What are the responsibilities and job description for the Cook Drafting Table position at Legacy Ventures?
Job Details
Cook
Position Summary: The cook is responsible for preparing all food items, based on standardized recipes, for all F&B outlets. Line Cooks also monitor portions, manage inventories and responsible for ensuring the cleanliness, sanitation, and safety in the kitchen and work areas while minimizing waste and maximizing cost/production ratio.
Our Team Members Receive:
- Above Industry standard pay for all positions
- Medical, Dental, Vision Insurance available for all Team Members
- Paid vacation for full time BOH staff
- Growth Opportunities to those that want to move up in the ranks in all departments - we LOVE to promote from within
- 401k with company match for ALL Team Members (We match up to 4% of your income with NO Vesting schedule!)
Job Tasks
- Inspect all kitchen surfaces to ensure that all areas are safe and sanitary in accordance with food handling procedures
- Season and cook food according to recipes
- Prep all ingredients for our scratch kitchen
- Appropriate presentation and quality of dishes
- Estimate expected food consumption based on previous trends and developments
- Inventory and properly store date and rotate food items
- Organize food storage and kitchen equipment
- Clean, clean, clean
- Consult with supervisory staff to plan menus, taking into consideration factors such as costs and special event needs
- Coordinate timing of food production activities
- Set up and stocking stations with all necessary supplies
- Follow recipes and presentation specifications
- Operate standard kitchen equipment safety and efficiently
- Clean and maintain station in practicing good safety and sanitation
Qualifications
- Customer Service: Every order is handled with a high level of professionalism and any customer complaints are dealt with quickly and efficiently.

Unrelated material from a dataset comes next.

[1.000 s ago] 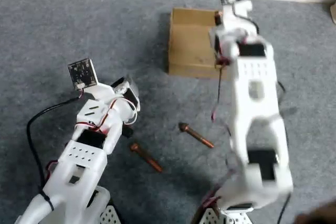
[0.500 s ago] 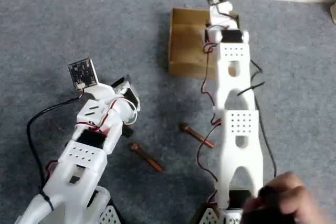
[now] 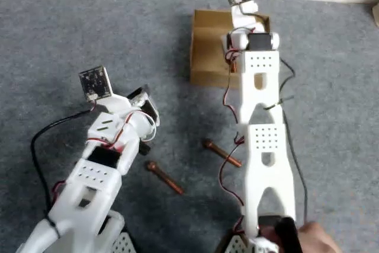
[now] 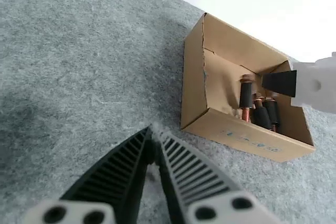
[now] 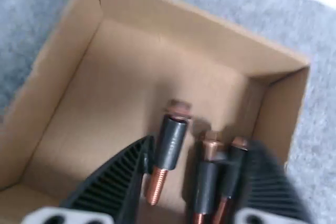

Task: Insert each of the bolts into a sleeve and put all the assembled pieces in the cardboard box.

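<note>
The cardboard box [image 3: 204, 45] stands at the back of the grey mat. Three bolts in black sleeves lie side by side in it [image 5: 170, 140] [image 4: 245, 98]. My right gripper [image 5: 197, 179] hangs open over the box [image 5: 63, 77], its fingers astride those pieces; in the high view it [image 3: 233, 41] is at the box's right part. Two bare copper bolts lie on the mat, one [image 3: 166, 178] beside the left arm and one [image 3: 222, 152] beside the right arm. My left gripper [image 4: 153, 134] is shut and empty, low over the mat and short of the box [image 4: 194, 77].
Grey mat surrounds the box on all sides. The stretched right arm [image 3: 263, 134] spans from the front edge to the box. A black cable [image 3: 41, 140] loops to the left of the left arm.
The right arm has stretched out flat and its gripper has gone down into the box. The left arm has hardly moved, and the two bare bolts lie where they were.
</note>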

This requires a practical knowledge of industry best practices and customer service.
- Communication: This position requires a commitment to details both verbally and non-verbally, therefore, the Line Cook must encourage cooperative and consistent levels of communication with kitchen staff, front-end staff and management. Must understand instructions, read written company memorandums and communicate with little or no additional direction.
- Interpersonal Relationships: Must adapt to different personalities of clients, vendors and coworkers without losing focus. Must possess high professional ethics and avoid extreme familiarity or conflicts with others.
- Leadership and Conflict Management: Must understand motivational management techniques and lead coworkers using good judgement, tact and initiative through strict adherence to directions given by superiors.
- Problem Solving: Must immediately recognize potential areas of conflict and adhere to current practices and processes to maintain quality of products and services provided to the customers.
- Quality Control and Priority Assessment: Determine how to best achieve the goal of not only meeting the restaurants specifications regarding presentation of all food prepared, but exceeding the outlined commitment to quality.
- Performing General Physical Activities: The Line Cook must perform physical activities in a variety of environmental conditions that require moderate to maximum strength including climbing, lifting, balancing, walking, and handling of materials. Must exert well-paced mobility for periods of up to eight hours in length. Must have the ability to lift pots, pans, etc. weighing up to 40 pounds and must possess finger dexterity to use small tools adeptly. Must follow instructions carefully.
- Food Preparation & Production: Knowledge of techniques and equipment for preparing and producing food for consumption, including storage and handling techniques.
- Flexibility: Must work overtime, nights, weekends, and holidays when needed and assist the workload of others.